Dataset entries
■ ■ ■ ■ ■ ■ ■
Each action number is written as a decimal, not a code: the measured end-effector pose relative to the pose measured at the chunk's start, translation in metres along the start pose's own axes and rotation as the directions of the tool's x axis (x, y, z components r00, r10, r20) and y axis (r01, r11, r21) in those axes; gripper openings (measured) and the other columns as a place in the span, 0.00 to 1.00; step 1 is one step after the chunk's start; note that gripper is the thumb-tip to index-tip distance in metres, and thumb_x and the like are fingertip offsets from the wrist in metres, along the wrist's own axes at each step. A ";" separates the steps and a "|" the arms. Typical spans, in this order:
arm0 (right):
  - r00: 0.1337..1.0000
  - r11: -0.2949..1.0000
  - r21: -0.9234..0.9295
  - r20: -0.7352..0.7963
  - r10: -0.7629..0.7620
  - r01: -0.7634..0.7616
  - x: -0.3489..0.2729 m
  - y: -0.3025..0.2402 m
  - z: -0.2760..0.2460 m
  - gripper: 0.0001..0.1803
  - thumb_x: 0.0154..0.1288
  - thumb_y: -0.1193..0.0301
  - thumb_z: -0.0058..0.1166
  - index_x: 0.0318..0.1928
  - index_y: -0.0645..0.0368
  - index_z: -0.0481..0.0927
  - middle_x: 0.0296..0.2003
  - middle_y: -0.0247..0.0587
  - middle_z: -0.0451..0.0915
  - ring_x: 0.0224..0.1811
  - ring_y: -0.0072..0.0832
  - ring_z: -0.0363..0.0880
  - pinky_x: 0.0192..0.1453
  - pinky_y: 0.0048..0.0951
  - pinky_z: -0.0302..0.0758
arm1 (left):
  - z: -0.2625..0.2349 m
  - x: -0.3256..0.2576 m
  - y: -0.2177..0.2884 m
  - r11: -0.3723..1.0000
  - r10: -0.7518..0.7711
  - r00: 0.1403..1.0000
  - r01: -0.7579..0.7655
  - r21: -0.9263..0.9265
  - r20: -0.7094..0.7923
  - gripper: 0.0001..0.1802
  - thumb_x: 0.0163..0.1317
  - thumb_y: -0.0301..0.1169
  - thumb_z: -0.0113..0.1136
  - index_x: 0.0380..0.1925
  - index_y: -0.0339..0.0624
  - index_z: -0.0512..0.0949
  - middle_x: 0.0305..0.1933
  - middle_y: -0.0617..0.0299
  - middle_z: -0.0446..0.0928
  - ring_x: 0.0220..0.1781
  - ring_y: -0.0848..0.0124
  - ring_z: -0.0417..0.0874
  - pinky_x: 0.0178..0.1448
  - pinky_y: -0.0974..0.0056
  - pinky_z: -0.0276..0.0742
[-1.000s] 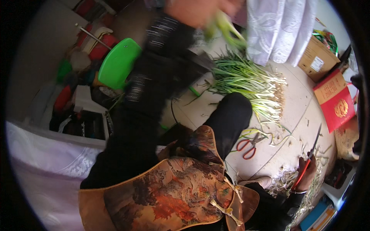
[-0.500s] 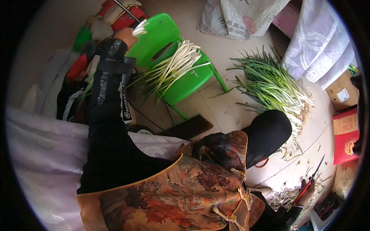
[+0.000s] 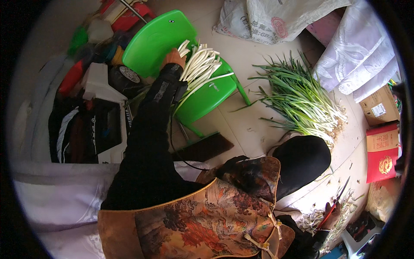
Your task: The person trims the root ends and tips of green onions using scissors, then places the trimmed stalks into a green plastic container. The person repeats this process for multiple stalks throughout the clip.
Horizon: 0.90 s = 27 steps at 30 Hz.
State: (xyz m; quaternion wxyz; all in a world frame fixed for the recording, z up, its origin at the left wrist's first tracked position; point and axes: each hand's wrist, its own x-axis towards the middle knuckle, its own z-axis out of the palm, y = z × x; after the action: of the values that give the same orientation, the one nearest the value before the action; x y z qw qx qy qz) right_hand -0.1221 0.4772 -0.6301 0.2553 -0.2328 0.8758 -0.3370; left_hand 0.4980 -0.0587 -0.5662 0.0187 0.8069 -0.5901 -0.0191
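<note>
My left hand point(image 3: 173, 59) is closed on a small bunch of scallions point(image 3: 183, 48), their white ends sticking out past the fingers. It is over the green plastic chair point(image 3: 159, 39), beside a pile of scallions with clean white ends point(image 3: 200, 64) on the seat. At the lower right, my right hand point(image 3: 331, 217) grips a slim, red-handled cutting tool point(image 3: 342, 190), its long pointed blade angled up and away; whether it is a knife or scissors is unclear. Root and leaf trimmings point(image 3: 311, 221) lie around that hand. A larger heap of rooted scallions point(image 3: 302, 95) rests on the floor.
A broom head point(image 3: 205, 149) lies below the chair. A white woven sack point(image 3: 267, 21) and lilac cloth point(image 3: 358, 47) are at the back. Cardboard point(image 3: 379, 103) and red boxes point(image 3: 382, 153) line the right. A white toy car point(image 3: 105, 112) is at left.
My left hand has moved right and slightly down with its scallions, from beside the chair's back to the pile on the seat. My right hand keeps its tool, shifted slightly left in view.
</note>
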 end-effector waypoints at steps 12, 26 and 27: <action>0.996 0.990 -0.117 -0.030 -0.080 0.076 -0.021 -0.035 0.013 0.19 0.57 0.76 0.58 0.50 0.63 0.72 0.19 0.28 0.69 0.16 0.14 0.64 0.16 0.19 0.60 | 0.032 0.025 0.005 0.990 0.065 0.998 -0.063 -0.125 0.014 0.43 0.50 0.53 0.60 0.62 0.38 0.62 0.63 0.44 0.63 0.63 0.52 0.67 0.65 0.53 0.64; 0.991 0.991 -0.036 -0.032 -0.130 0.129 -0.025 -0.032 0.014 0.18 0.58 0.74 0.60 0.49 0.61 0.73 0.23 0.25 0.68 0.19 0.13 0.62 0.19 0.17 0.59 | 0.020 0.025 -0.006 0.944 0.274 0.951 -0.237 -0.231 0.141 0.52 0.36 0.50 0.72 0.61 0.36 0.62 0.63 0.44 0.64 0.65 0.53 0.65 0.67 0.58 0.61; 0.993 0.993 -0.029 -0.030 -0.113 0.113 -0.025 -0.032 0.014 0.18 0.58 0.74 0.60 0.49 0.61 0.73 0.23 0.25 0.69 0.19 0.13 0.62 0.19 0.17 0.59 | 0.019 0.024 -0.004 0.948 0.259 0.959 -0.229 -0.221 0.117 0.52 0.36 0.50 0.72 0.61 0.36 0.63 0.63 0.44 0.64 0.64 0.53 0.66 0.67 0.58 0.61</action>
State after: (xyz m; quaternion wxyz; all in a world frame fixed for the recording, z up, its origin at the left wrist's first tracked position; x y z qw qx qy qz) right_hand -0.0871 0.4633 -0.6090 0.2186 -0.2801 0.8698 -0.3425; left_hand 0.5083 -0.0807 -0.5852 0.0614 0.7178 -0.6801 -0.1359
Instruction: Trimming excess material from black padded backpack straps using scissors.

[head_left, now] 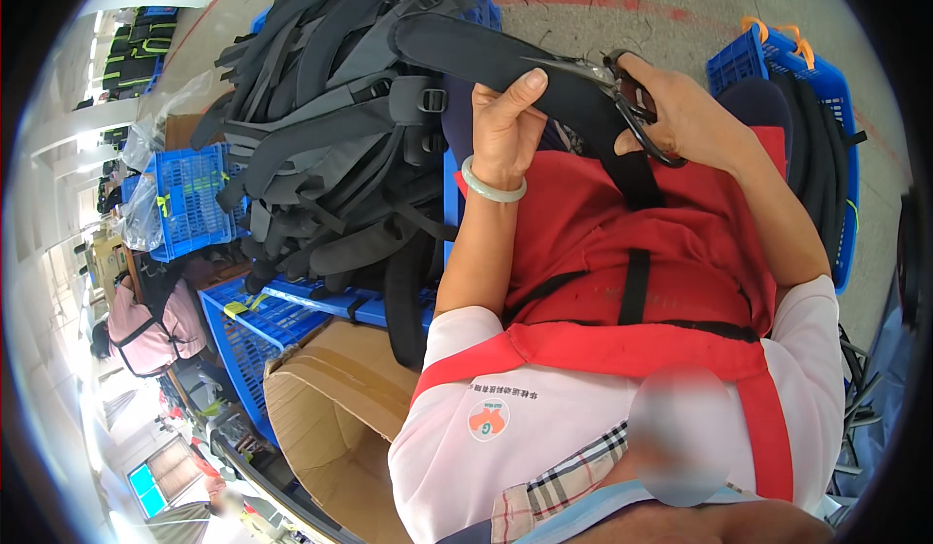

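A black padded shoulder strap [462, 53] stretches over my lap, its wide end against the pile on the left and a narrower webbing part hanging over my red apron [603, 214]. My left hand [510, 121], with a pale bangle at the wrist, pinches the strap's edge between thumb and fingers. In my right hand [680, 107] is a pair of scissors [643, 141] with dark handles. The blades lie along the strap and point toward my left hand. Whether they are cutting anything I cannot tell.
At the left, a large heap of black and grey straps [330, 155] rests on blue crates [238, 350]. An opened cardboard box [335, 398] stands below it. Another blue crate [846, 223] holding black padded pieces is at the right. Someone in pink [155, 321] is farther left.
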The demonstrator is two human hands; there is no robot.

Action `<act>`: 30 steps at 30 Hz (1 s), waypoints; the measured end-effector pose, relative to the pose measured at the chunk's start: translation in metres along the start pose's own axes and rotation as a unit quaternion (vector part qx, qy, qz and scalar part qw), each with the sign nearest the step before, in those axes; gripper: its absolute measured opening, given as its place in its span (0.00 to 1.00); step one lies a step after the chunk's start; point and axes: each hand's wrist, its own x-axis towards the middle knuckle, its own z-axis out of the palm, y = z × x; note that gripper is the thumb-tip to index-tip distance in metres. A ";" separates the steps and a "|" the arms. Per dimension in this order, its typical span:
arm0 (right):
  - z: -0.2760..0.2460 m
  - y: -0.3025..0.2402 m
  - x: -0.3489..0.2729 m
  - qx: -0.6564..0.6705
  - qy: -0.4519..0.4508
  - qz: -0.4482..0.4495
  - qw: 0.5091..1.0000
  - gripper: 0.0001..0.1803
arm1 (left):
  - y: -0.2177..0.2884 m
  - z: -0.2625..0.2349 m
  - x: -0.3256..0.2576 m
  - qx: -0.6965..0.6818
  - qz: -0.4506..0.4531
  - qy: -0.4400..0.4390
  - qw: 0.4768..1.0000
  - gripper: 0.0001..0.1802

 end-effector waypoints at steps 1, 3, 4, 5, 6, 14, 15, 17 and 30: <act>-0.004 -0.002 0.002 -0.008 -0.046 0.048 0.998 0.29 | 0.000 0.002 0.000 0.000 0.002 0.000 1.000 0.10; -0.009 -0.007 0.004 -0.016 -0.092 0.094 0.991 0.31 | 0.000 0.005 -0.001 -0.023 0.004 0.024 0.999 0.08; -0.009 -0.010 0.005 -0.006 -0.109 0.124 0.986 0.33 | 0.001 0.004 -0.001 -0.022 0.006 0.025 0.999 0.08; -0.009 -0.011 0.006 0.004 -0.126 0.154 0.980 0.36 | 0.001 0.003 -0.001 -0.024 0.010 0.026 0.999 0.08; -0.007 -0.010 0.005 0.003 -0.126 0.155 0.980 0.36 | 0.001 0.003 -0.001 -0.027 0.012 0.025 0.999 0.08; -0.011 -0.013 0.009 0.055 -0.107 0.144 0.982 0.25 | 0.002 0.003 0.001 -0.018 0.005 0.015 1.000 0.09; -0.010 -0.007 0.009 0.053 -0.105 0.143 0.983 0.25 | 0.001 0.002 0.002 -0.022 0.001 0.012 1.000 0.10; -0.007 0.008 0.008 0.069 -0.073 0.074 0.992 0.24 | 0.002 0.008 0.005 -0.024 0.004 0.012 1.000 0.10; -0.017 0.008 0.024 -0.013 0.017 0.035 0.999 0.32 | 0.017 0.005 0.048 0.078 0.072 -0.070 0.992 0.11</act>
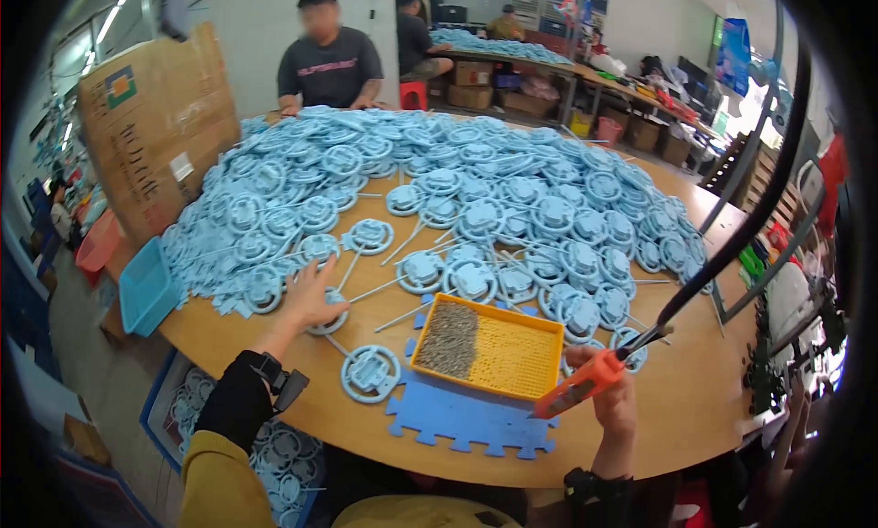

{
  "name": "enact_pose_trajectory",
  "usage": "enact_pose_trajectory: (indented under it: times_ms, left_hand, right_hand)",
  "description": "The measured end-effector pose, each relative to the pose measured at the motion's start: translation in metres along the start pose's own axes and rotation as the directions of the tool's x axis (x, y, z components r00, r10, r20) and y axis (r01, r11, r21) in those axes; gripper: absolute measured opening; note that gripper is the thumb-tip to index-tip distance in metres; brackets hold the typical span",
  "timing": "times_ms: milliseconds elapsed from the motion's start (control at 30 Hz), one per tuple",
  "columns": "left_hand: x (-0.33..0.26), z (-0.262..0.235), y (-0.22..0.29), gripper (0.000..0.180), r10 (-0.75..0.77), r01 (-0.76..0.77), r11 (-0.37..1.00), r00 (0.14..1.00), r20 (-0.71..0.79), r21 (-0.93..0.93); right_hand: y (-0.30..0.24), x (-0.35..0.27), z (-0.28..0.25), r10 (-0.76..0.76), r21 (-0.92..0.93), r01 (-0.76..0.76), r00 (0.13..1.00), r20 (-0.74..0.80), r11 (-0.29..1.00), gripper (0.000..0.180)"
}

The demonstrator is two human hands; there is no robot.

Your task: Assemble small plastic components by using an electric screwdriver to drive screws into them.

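My left hand (306, 297) reaches over the table with its fingers spread, above a light blue round plastic piece (327, 321) with a thin stick. Whether the fingertips touch it, I cannot tell. My right hand (615, 402) is wrapped round an orange electric screwdriver (582, 384), its tip slanting down left by the front right corner of a yellow tray (489, 388). Small grey screws (446, 338) heap in the tray's left part; its right part shows a dotted yellow surface. Beneath lies a blue foam mat (466, 420). Another round piece (370, 374) rests left of the mat.
A large pile of light blue pieces (476, 217) covers the table's far side. At left stand a cardboard box (151, 125) and a blue bin (146, 290). A crate below holds more pieces (283, 455). A black cable (732, 253) rises from the screwdriver. A person (329, 66) sits opposite.
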State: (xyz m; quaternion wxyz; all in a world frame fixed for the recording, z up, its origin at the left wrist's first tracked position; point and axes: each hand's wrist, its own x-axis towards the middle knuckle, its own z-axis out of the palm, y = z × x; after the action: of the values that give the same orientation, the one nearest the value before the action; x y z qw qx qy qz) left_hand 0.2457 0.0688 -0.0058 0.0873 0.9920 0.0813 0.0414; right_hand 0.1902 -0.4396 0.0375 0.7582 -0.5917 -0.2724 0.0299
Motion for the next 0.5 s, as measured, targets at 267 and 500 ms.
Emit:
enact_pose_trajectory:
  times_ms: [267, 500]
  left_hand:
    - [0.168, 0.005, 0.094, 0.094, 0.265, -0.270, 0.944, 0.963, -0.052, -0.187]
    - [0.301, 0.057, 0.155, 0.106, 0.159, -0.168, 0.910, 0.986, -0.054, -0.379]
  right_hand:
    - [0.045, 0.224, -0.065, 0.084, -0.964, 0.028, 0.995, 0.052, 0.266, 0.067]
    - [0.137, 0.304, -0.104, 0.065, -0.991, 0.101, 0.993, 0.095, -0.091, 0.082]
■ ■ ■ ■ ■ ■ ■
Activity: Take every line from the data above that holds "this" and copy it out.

Solution to the problem:
Each action number is written as a decimal, not a code: the measured end-effector pose relative to the pose measured at the chunk's start, translation in metres along the start pose's own axes and rotation as the directions of the tool's x axis (x, y, z components r00, r10, r20) and y axis (r01, r11, r21) in those axes; gripper openings (measured) and the other columns as a place in the span, 0.00 to 1.00; step 1 is one step after the chunk's start; note that gripper is the thumb-tip to index-tip distance in metres, and thumb_x and the like are fingertip offsets from the wrist in metres, along the wrist's own axes at each step. A ";" separates the steps and a "|" the arms. Typical spans, in this order:
Your task: The person trims the root ends and tips of green onions using scissors, then places the trimmed stalks into a green plastic container. The person repeats this process for multiple stalks throughout the clip.
Action `<act>`: 30 steps at 30 Hz (1 s), waypoints; the measured end-effector pose, relative to the pose measured at the chunk's start: translation in metres along the start pose's own axes and rotation as a unit quaternion (vector part qx, qy, qz and scalar part qw), each with the sign nearest the step before, in those axes; gripper: its absolute measured opening, given as its place in its span (0.00 to 1.00); step one lies a step after the chunk's start; point and axes: each hand's wrist, its own x-axis towards the middle knuckle, its own z-axis out of the palm, y = z × x; note that gripper is the thumb-tip to index-tip distance in metres. A ";" separates the steps and a "|" the arms. Per dimension in this order, its typical span:

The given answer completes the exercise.